### What to produce
Let the answer be the lines from the one with "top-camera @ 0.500" to the end of the entries, copied exactly with both boundary lines kept.

[Items listed in a dataset]
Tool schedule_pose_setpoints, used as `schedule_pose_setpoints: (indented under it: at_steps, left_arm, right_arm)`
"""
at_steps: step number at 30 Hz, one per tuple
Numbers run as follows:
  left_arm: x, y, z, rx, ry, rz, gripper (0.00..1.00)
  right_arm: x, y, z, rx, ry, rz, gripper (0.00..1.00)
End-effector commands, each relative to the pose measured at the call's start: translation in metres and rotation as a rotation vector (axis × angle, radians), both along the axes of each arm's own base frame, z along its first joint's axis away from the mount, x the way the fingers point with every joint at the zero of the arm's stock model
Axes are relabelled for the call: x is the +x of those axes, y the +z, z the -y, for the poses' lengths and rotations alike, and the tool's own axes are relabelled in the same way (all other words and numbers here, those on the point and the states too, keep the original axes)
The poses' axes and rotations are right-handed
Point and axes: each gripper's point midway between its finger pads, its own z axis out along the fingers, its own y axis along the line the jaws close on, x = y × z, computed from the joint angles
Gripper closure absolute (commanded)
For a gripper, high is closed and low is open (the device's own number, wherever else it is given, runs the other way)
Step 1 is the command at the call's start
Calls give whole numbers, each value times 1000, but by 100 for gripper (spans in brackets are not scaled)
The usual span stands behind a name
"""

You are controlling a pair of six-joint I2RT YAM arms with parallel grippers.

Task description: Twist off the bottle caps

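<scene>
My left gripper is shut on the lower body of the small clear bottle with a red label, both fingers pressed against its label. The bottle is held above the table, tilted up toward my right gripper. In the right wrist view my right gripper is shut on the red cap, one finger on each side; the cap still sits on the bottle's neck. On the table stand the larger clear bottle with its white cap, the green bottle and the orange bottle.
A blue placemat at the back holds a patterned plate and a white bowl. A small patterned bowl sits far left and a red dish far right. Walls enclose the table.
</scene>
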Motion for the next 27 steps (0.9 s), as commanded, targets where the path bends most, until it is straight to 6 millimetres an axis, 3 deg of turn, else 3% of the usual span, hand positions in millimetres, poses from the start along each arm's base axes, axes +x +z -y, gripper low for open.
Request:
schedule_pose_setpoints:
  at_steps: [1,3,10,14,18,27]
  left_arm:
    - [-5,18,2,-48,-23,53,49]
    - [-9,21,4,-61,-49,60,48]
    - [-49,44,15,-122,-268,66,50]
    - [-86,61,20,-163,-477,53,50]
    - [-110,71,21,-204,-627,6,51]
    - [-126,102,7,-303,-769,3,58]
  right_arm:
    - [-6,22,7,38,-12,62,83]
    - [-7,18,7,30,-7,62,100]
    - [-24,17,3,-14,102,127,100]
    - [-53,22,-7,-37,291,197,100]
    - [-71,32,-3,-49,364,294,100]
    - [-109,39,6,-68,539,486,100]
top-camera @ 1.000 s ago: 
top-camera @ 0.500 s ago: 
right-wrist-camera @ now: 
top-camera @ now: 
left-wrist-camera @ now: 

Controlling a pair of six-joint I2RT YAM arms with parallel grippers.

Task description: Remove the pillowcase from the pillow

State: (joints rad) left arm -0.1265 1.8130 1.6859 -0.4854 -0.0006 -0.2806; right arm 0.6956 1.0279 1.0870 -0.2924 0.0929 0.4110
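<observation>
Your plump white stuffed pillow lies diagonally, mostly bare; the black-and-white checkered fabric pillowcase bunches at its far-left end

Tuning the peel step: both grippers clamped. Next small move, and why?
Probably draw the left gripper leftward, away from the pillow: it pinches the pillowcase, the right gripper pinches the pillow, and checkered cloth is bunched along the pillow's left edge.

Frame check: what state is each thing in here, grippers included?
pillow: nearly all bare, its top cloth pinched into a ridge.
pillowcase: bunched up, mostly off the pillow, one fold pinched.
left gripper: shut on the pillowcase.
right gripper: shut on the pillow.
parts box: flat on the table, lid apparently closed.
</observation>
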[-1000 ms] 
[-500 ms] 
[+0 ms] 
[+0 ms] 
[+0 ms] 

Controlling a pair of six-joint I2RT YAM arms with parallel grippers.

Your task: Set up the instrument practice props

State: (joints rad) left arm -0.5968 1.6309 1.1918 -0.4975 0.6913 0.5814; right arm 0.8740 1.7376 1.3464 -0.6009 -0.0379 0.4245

### Solution to this exercise
top-camera @ 0.500 s ago: 
right-wrist-camera @ now: 
top-camera @ now: 
left-wrist-camera @ now: 

Controlling a pair of six-joint I2RT YAM arms with parallel grippers.

Task description: Remove the pillowcase from the pillow

State: (joints rad) left arm -0.1265 1.8130 1.6859 -0.4854 -0.0006 -0.2806; right arm 0.6956 1.0279 1.0870 -0.2924 0.0929 0.4110
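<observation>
Your plump white stuffed pillow lies diagonally, mostly bare; the black-and-white checkered fabric pillowcase bunches at its far-left end

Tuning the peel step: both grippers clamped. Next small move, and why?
Probably draw the left gripper leftward, away from the pillow: it pinches the pillowcase, the right gripper pinches the pillow, and checkered cloth is bunched along the pillow's left edge.

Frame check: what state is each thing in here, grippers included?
pillow: nearly all bare, its top cloth pinched into a ridge.
pillowcase: bunched up, mostly off the pillow, one fold pinched.
left gripper: shut on the pillowcase.
right gripper: shut on the pillow.
parts box: flat on the table, lid apparently closed.
</observation>
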[-1000 ms] 
[-500 ms] 
[+0 ms] 
[+0 ms] 
[+0 ms] 

Controlling a pair of six-joint I2RT YAM arms with parallel grippers.

Your task: Set up the instrument practice props

State: (joints rad) left arm -0.5968 1.6309 1.1918 -0.4975 0.6913 0.5814; right arm 0.8740 1.7376 1.3464 -0.6009 -0.0379 0.4245

Besides this answer, the exercise requires nothing else.